The new regulations established by the United States in regard to the carrying of immigrants have given us much trouble in this branch of our service. We have been forced to exclude that class of immigrants sailing for New York under contract, and replace that class provisionally by a third-class passage, raising the price, but bettering the accommodations for this class. This measure was very successful and our receipts did not fall off.

As announced last year, we contracted to transport exhibitors and exhibits of France at the Chicago Exposition, which was carried out successfully, and the receipts (weekly) from Havre and New York were considerably in excess of those for the corresponding period last year.

Our lines to the West Indies, from which the first receipts were encouraging, suffered also from the outbreak of cholera, and above all from the quarantine regulations, which were exceedingly severe and were the result in the colonies of the cholera in Europe.

We call attention to the steady increase over our lines from Marseilles to Colon and Havre and Bordeaux to Haiti, showing that the needs of commerce have been well met, particularly to Puerto Rico and Santo Domingo.

During the year our steamers, La Navarre and possibly La Normandie, will make the passage to Havana and Mexico, and we hope will promptly obtain profitable business. The coasting service from St. Nazaire to New Haven and Liverpool, established chiefly to connect our lines to the Antilles with English ports, continues regularly, and the contract with the Orleans Railway has been lately renewed.

Our large freight boats on lines to Algiers and Oran, Havre, Dunkirk, and Algiers, Oran to Bordeaux and St.

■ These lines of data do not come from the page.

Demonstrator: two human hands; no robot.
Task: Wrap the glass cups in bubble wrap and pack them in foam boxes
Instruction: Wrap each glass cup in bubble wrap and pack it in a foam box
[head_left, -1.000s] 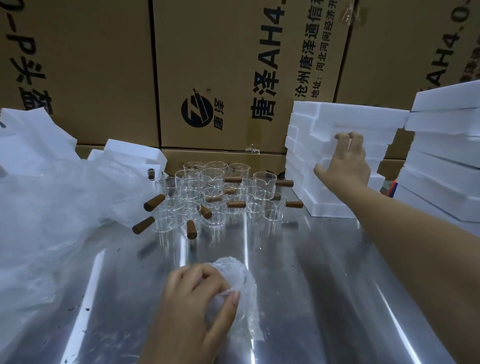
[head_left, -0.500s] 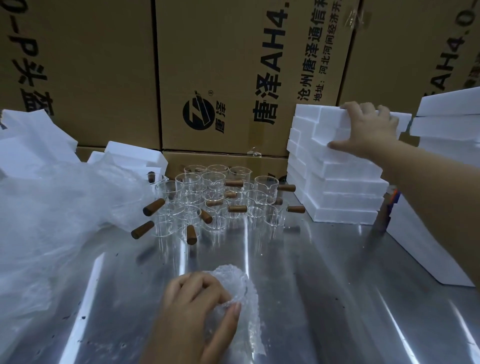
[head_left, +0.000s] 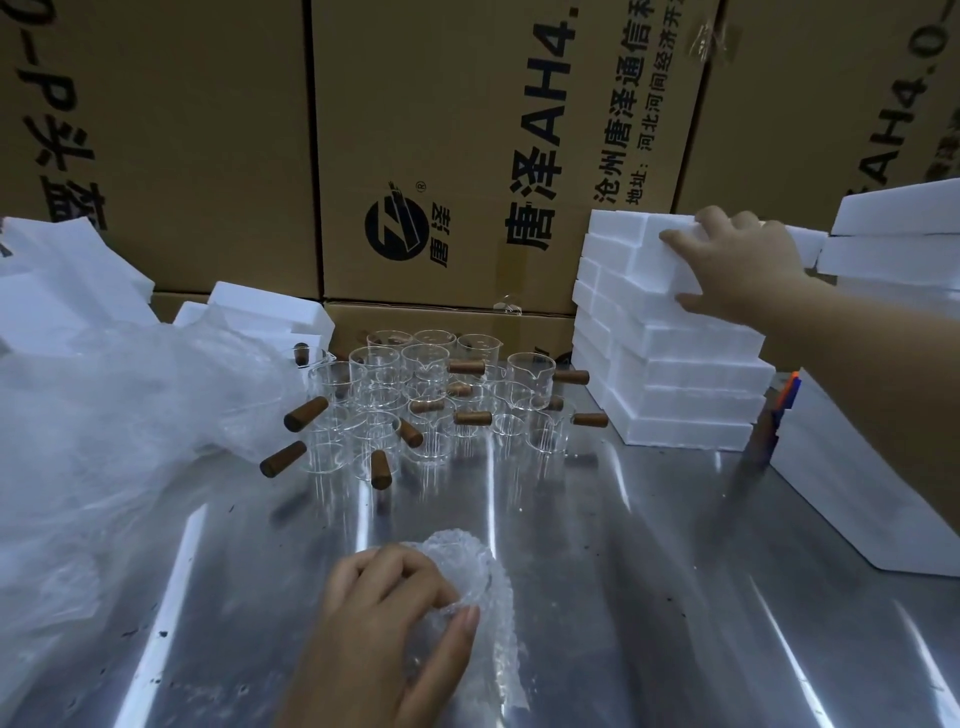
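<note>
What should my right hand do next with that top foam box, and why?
Probably lift the top foam box off the stack and set it on the table near you. Your right hand grips it, fingers over its top edge, and your left hand holds a bubble-wrapped cup with no box beside it.

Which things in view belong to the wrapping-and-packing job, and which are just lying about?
Job: left hand gripping bubble-wrapped cup; right hand gripping top foam box; bare glass cups; clear wrap heap; foam box stack.
Lying about: cardboard cartons; orange-blue item beside that stack.
</note>
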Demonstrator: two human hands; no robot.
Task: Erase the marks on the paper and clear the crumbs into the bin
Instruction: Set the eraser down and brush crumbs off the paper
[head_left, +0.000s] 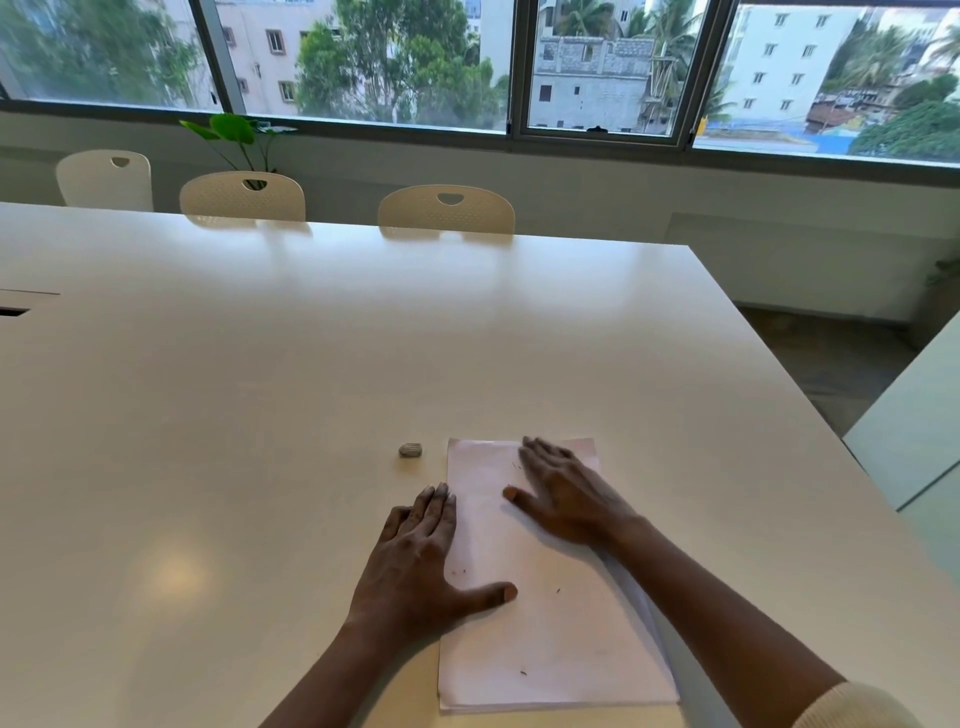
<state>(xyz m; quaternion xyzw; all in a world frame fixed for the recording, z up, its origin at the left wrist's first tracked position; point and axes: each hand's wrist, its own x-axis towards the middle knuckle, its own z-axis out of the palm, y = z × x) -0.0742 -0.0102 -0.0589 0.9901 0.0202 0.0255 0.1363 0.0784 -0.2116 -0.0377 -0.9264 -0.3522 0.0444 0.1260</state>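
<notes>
So from my end, the pale pinkish-white sheet of paper (550, 634) sits by the near edge of the big glossy white table (311, 338), towards its right side, with its long side running away from me. The left hand (421, 561) lies flat with straight fingers along the sheet's left edge and the thumb spread onto the paper, pinning it I'd say. The right hand (566, 493) is flat and spread too, palm down on the far part of the sheet and holding nothing. Its fingertips are blurred. The small grey rounded eraser (410, 450) lies loose on the table just beside the paper's far left corner with nobody touching it, so my read is we're on the crumb-brushing step. A few tiny dark crumbs (523, 673) dot the sheet. I can't make out any marks from here, and there's no bin in view, which is the catch. The next move needs the crumbs herded to one edge without scattering them onto the table.
</notes>
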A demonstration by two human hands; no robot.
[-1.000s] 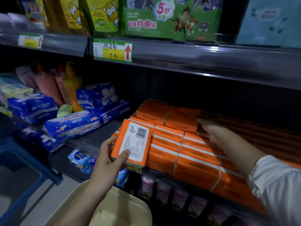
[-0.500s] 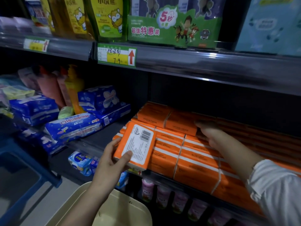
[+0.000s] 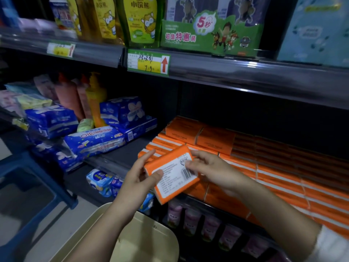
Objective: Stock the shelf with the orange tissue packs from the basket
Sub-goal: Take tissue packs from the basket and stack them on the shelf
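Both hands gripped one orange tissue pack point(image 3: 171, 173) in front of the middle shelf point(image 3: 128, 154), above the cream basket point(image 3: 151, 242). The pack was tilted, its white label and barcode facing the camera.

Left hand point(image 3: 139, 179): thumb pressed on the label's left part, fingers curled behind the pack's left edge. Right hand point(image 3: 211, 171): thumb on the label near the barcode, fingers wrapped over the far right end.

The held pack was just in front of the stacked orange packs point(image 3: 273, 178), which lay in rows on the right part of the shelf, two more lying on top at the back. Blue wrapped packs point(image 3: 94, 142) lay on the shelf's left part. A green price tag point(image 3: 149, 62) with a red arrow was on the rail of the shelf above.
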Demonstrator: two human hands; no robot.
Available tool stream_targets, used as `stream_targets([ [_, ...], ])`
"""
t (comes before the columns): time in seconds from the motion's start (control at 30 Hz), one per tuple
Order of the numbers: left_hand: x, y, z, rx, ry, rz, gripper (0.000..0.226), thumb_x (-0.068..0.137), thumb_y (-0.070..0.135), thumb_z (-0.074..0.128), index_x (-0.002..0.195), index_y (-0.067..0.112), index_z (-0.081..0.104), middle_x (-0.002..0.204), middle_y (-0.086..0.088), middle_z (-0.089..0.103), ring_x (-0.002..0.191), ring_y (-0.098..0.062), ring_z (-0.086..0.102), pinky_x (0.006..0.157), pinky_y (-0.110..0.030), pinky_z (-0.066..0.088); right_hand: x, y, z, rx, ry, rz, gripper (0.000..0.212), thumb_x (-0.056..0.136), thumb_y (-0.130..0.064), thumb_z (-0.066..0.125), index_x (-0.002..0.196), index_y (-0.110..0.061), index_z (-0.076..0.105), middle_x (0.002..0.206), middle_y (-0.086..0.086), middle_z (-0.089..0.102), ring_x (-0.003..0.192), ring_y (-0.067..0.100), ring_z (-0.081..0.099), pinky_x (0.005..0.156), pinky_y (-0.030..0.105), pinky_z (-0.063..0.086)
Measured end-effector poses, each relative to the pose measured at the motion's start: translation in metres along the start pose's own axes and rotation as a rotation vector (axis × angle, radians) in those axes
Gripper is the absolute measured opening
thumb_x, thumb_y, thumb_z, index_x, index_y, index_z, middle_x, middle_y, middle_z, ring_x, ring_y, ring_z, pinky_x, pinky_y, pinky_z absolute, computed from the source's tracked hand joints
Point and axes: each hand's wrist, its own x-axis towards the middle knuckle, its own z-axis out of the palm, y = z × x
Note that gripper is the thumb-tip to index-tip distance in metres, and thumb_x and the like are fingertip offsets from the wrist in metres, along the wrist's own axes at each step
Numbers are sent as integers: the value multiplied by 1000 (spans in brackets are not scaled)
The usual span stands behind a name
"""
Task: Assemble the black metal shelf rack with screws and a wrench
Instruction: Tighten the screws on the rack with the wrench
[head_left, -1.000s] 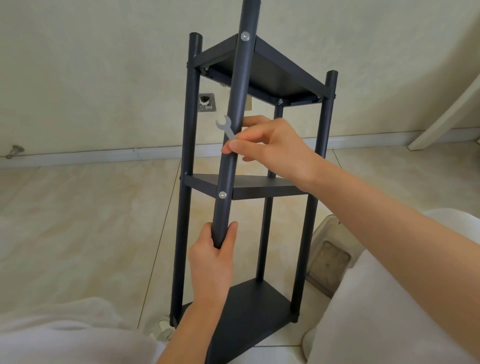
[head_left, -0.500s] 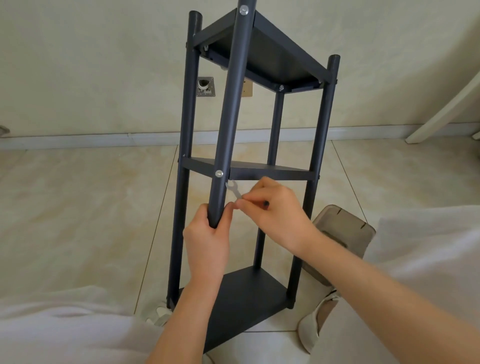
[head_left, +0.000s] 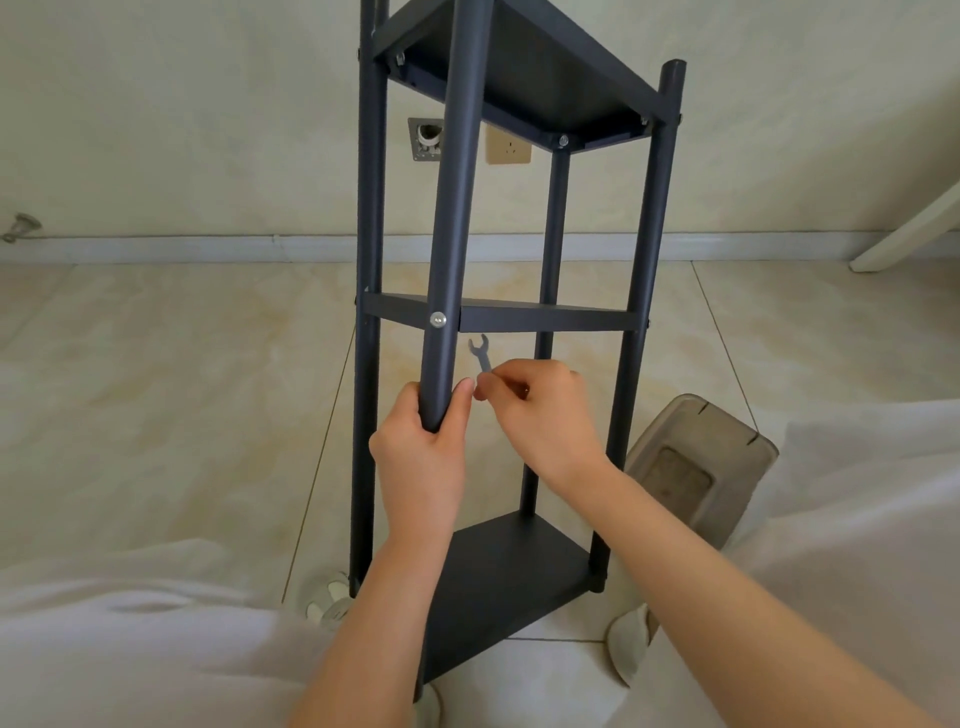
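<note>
Beige tiled floor, cream wall behind. Tall black metal shelf rack stands on the floor, three tiers, close in front of the person's white-clad knees.

Left hand is wrapped tight round the lower end of the black round front pole. Hand and arm hide whether that pole reaches the bottom tier. Right hand pinches the handle of a small flat silver wrench in its fingertips, open end up. Wrench sits just right of the pole and just below the middle tier, touching nothing on the rack. Round silver screw sits in the pole where the middle tier meets it, up and left of the wrench head, near.

Likely step: bring the wrench to that joint and tighten it.
- Keep the left hand's grip so the pole does not swing.
- Seat the open end square on the flats before turning.
- Use short turns, since the wrench looks thin and could slip off.
- Whether the wrench belongs on this head or on a nut behind the pole cannot be told from this view.
- Check the tier sits level before the final snug.

Containers: one grey translucent plastic tub lies on the floor just right of the rack. It is tipped so that what looks like its base faces the viewer. Contents are hidden, so any spare screws in it cannot be told.
</note>
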Motion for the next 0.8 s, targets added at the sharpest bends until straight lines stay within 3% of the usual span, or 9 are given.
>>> stream_targets([
  [0.13, 1, 1, -4, -33, 4, 10, 33, 81, 52, 60, 70, 24, 47, 55, 11, 39, 50, -2, 48, 48, -8, 37, 0, -6, 15, 77, 36, -24, 30, 96, -18, 58, 72, -3, 68, 60, 7, 60, 58, 20, 52, 56, 27, 44],
  [0.27, 3, -4, -6, -47, 22, 4, 38, 82, 55, 58, 74, 18, 54, 56, 11, 42, 51, -3, 49, 49, -9, 37, 2, -9, 23, 159, 57, -46, 38, 95, -14, 59, 59, -2, 55, 48, 1, 43, 49, 12, 34, 52, 23, 32],
  [0.4, 4, -8, -7, -70, 21, -10, 42, 82, 59, 53, 75, 18, 57, 55, 10, 47, 51, -4, 51, 49, -9, 39, 9, -13, 26, 181, 44, -70, 44, 94, -13, 60, 52, -24, 52, 44, -10, 41, 48, 9, 37, 52, 21, 33],
  [0.57, 7, -9, -7, -79, 21, -36, 50, 82, 69, 43, 73, 22, 55, 55, 7, 51, 50, -7, 53, 49, -11, 40, 19, -20, 24, 191, -10, -77, 49, 96, -15, 60, 52, -37, 52, 43, -12, 46, 45, 6, 42, 54, 21, 37],
  [0.8, 6, -11, -9, -75, 24, -30, 50, 85, 73, 36, 76, 27, 55, 55, 14, 50, 51, -6, 54, 50, -10, 38, 16, -22, 27, 161, -25, -135, 33, 98, -14, 58, 71, -3, 73, 64, 3, 70, 58, 6, 63, 65, 22, 52],
])
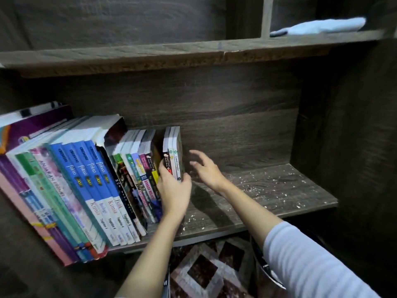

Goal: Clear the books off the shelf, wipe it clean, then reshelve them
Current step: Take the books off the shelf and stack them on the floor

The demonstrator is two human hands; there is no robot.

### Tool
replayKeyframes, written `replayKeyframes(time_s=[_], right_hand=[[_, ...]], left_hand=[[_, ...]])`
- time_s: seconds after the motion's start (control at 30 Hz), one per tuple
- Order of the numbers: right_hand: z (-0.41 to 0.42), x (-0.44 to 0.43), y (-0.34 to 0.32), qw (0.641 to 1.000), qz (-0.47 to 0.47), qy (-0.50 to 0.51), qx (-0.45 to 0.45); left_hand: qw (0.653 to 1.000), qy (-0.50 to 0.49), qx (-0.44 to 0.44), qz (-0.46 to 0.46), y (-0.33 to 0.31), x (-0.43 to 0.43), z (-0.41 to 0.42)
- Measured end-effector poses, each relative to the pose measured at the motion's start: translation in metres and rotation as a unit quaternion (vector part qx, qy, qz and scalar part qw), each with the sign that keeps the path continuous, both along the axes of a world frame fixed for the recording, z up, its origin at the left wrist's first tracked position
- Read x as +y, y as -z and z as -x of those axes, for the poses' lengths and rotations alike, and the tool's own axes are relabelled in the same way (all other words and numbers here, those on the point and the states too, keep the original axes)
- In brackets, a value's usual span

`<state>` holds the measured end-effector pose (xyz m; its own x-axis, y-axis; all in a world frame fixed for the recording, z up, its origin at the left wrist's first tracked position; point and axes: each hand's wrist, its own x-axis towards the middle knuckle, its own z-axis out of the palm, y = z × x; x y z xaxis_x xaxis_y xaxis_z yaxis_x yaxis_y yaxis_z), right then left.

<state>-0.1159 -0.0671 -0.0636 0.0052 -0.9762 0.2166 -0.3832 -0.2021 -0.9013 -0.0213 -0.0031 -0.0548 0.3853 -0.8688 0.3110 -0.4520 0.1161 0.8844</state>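
A row of upright books (81, 186) fills the left half of the dark wooden shelf (268, 190). At the row's right end stand three thin books (174, 151), a little apart from the rest. My left hand (174, 190) grips these three around their spines, thumb on the left, fingers on the right. My right hand (206, 168) hovers just right of them with fingers spread and relaxed, holding nothing. White crumbs and dust speckle the bare right half of the shelf board. A light blue cloth (322, 26) lies on the upper shelf at the top right.
The upper shelf board (150, 54) overhangs the working shelf. A dark side panel (343, 125) closes it on the right. Below lie a patterned rug (206, 272) and the rim of a dark round container (264, 265).
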Motion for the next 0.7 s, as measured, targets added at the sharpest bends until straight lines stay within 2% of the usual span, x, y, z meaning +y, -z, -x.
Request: replayKeyframes(time_s=[0.17,0.37,0.57,0.7], right_hand=[[-0.009,-0.037,0.019,0.997,-0.069,0.005,-0.019],[-0.026,-0.042,0.02,0.998,-0.047,-0.031,-0.018],[-0.028,-0.034,0.027,0.999,-0.013,0.002,-0.031],[-0.022,-0.018,0.015,0.996,0.015,0.018,-0.082]], left_hand=[[0.994,-0.081,0.038,0.055,0.009,-0.012,0.012],[0.982,-0.11,0.107,0.113,0.009,-0.018,0.021],[0.983,-0.078,0.098,0.134,0.012,-0.016,0.017],[0.985,-0.021,0.095,0.142,0.008,-0.008,0.013]])
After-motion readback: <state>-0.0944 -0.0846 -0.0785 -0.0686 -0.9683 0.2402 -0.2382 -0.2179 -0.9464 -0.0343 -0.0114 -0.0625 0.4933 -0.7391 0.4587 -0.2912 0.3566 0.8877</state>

Nazaire, have been profitable, and show that the traffic via Gibraltar between Tunis, Algiers, and French Atlantic ports and La Manche is growing daily.

Both our small coasters and large freight boats in this traffic are helped by bounties under the act of January 30, 1892, to encourage the merchant marine.

We have established these lines of freight steamers to meet a competition at Gibraltar which was taking a large share of our Mediterranean trade. It is a more economical provision for commerce and aids our subsidized Algerine and Tunisian service.

During the commercial crisis we have by prudence reduced to the minimum the cost of our Mediterranean service in order to overcome conditions unfavorable to our company.

The renewal of mail contracts with Tunis and Algiers are under consideration, and we hope the conditions of the new contracts will be more advantageous to us.

Finally, the receipts for 1892 would have been larger than for 1891 if, as stated above, they had not been so largely affected by the advent of cholera, which in a few weeks caused a loss of 2,000,000 francs; but this dispensation of Providence affected all maritime companies as much as ours.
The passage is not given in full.